# Your task
Return exactly the listing's lines, from its first line to the line holding "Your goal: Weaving", ends included.

# The data
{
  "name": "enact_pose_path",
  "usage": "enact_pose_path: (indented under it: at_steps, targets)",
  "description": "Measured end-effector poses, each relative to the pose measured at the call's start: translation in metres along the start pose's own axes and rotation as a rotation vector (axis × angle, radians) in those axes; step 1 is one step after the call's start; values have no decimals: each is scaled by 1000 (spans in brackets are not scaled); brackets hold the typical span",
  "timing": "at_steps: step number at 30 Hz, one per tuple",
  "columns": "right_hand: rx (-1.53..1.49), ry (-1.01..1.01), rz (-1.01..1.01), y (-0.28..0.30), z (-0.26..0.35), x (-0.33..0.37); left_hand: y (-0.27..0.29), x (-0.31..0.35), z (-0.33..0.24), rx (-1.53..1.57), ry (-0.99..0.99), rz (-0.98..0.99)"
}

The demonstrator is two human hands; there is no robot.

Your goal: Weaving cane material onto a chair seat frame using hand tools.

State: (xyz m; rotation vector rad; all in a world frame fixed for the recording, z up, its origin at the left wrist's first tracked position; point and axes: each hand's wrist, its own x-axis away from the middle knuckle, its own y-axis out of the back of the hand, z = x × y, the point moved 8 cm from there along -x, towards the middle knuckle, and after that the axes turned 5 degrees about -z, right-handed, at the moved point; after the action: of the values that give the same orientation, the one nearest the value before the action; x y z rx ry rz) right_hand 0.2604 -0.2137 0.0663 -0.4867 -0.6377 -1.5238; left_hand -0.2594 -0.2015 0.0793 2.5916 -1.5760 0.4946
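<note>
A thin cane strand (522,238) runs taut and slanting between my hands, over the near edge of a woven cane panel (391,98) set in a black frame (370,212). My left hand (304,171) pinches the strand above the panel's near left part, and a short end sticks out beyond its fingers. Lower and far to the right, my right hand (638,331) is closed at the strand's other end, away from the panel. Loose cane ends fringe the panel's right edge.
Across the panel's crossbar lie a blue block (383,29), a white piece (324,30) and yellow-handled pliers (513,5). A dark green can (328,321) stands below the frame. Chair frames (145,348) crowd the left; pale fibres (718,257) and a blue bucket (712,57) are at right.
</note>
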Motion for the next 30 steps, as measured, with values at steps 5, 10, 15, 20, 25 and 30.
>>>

# Written response
{
  "name": "enact_pose_path",
  "usage": "enact_pose_path: (indented under it: at_steps, targets)",
  "description": "Measured end-effector poses, each relative to the pose measured at the call's start: translation in metres along the start pose's own axes and rotation as a rotation vector (axis × angle, radians) in those axes; step 1 is one step after the call's start; values have no decimals: each is scaled by 1000 (spans in brackets are not scaled); brackets hold the typical span",
  "timing": "at_steps: step number at 30 Hz, one per tuple",
  "columns": "right_hand: rx (-1.53..1.49), ry (-1.01..1.01), rz (-1.01..1.01), y (-0.28..0.30), z (-0.26..0.35), x (-0.33..0.37); left_hand: y (-0.27..0.29), x (-0.31..0.35), z (-0.33..0.24), rx (-1.53..1.57), ry (-0.99..0.99), rz (-0.98..0.99)"
}

The demonstrator is two human hands; there is no robot.

Your goal: Weaving cane material onto a chair seat frame using hand tools.

Nothing remains to add to the output.